Having a wash outside the home. A survey of users of City of Paris public bathing facilities (bains-douches)

© Documentation personnelle de l’auteure

The City of Paris’s public bathing facilities present the interesting case of a public service that offers people who cannot bathe at home access to hot water and privacy in which to use it. Public bains-douches [shower-baths] were initially constructed at the same time as social housing and represented a European-wide experiment linked to new conceptions of hygiene, comfort and cleanliness; later versions have varied greatly over time and space. New forms have appeared, combining bathing facilities with other types of activities (cultural, social, artistic); the buildings themselves have changed uses, disappeared, and new facilities have been built. Meanwhile, the French parliament has passed a law recognizing “the right to water”.

It was in this context and after two years of participant observation by students in a Licence degree sociology programme that the project of a questionnaire survey of Paris public bathing facility users was developed. Surveying people in these facilities requires adapting to extraordinary population diversity. To begin with, the questionnaire was available in seven languages: English, Arabic, Bulgarian, Farsi, Polish and Romanian as well as French. The survey itself, designed in close collaboration with INED’s Statistics and Surveys Department, aims to improve our knowledge of who uses public bathing facilities and how. It applies well-established methodologies inspired by surveys of users of services for the homeless, and includes approximately 60 semi-directive interviews conducted in 2014 and 2015.

Following questionnaire and protocol tests developed and applied by INED’s Surveys Department, the survey itself was conducted from January 15 to February 15, 2017. Each public bathing facility was surveyed five times for 3 hours at a time by a pair of interviewers, one of who counted users while the other made contact with them and transmitted the questionnaire. All users in the facility were counted and contacted, in accordance with a programme that took into account what we had learned about use-level variations by day of the week and time. Our goal of collecting approximately 1,000 completed questionnaires was readily attained. To this day we have collected 947 questionnaires completed on the spot and 105 questionnaires by prepaid return envelope, an option included in the protocol. We now have to process this mass of data. Moreover, a European-scale research project on access to water and public bathing facilities is currently being designed.

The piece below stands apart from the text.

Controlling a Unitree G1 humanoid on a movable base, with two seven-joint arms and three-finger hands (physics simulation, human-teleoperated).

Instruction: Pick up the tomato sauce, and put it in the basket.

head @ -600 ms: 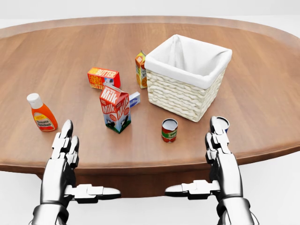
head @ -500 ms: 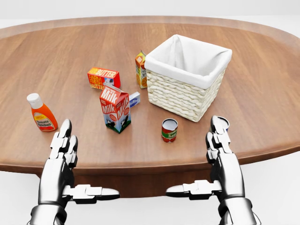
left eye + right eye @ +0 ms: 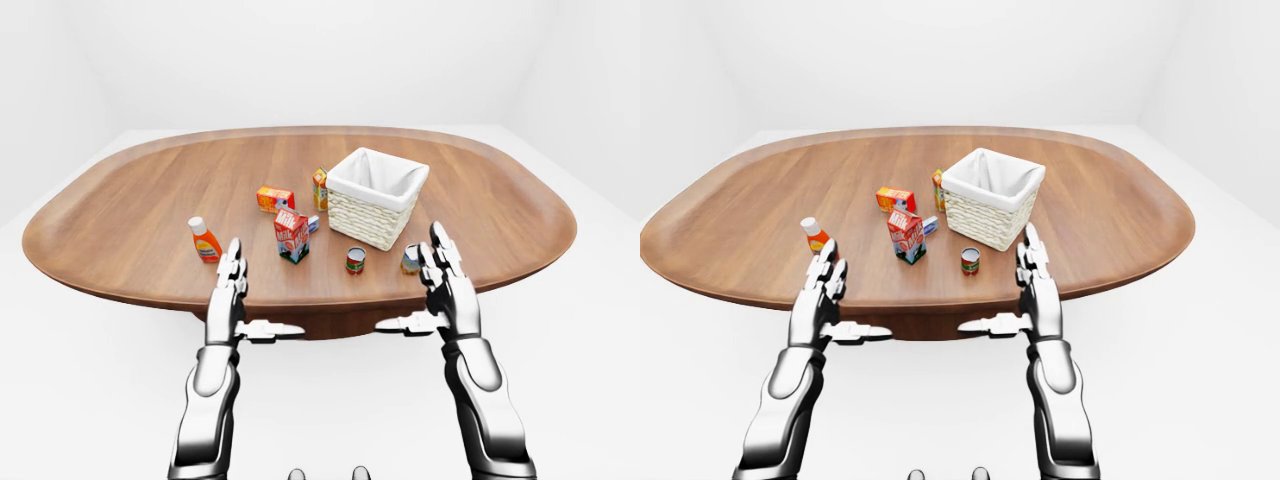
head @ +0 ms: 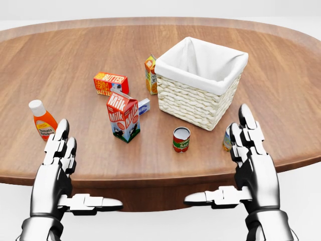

Our survey has received support from the Université de Paris VIII-Saint-Denis, the iPOPs, LAVUE and PASSAGES research laboratories, the Fondation Abbé Pierre for housing underprivileged persons, the office of Dominique Versini at the Paris City Hall, and PUCA (Plan Urbanisme Construction et Architecture) of the French Ministry of the Environment and Housing. It would not have been possible had I not been hosted by INED from September 2015 to February 2017. Warm thanks, then, to the Institute, the iPOPs laboratory, and INED’s Mobility, Housing and Social Networks research unit, which hosted me, and Identities and Territories research unit, with which I worked, and especially to the head and staff of the Surveys Department, without whom the project could never have been successfully carried out.

Contact: Claire Lévy-Vroelant (Université de Paris VIII-Saint-Denis and CRH-LAVUE), in collaboration with Sophie Fesdjian (CRH-LAVUE) and Lucie Bony (CNRS, PASSAGES)

Online: April 2017.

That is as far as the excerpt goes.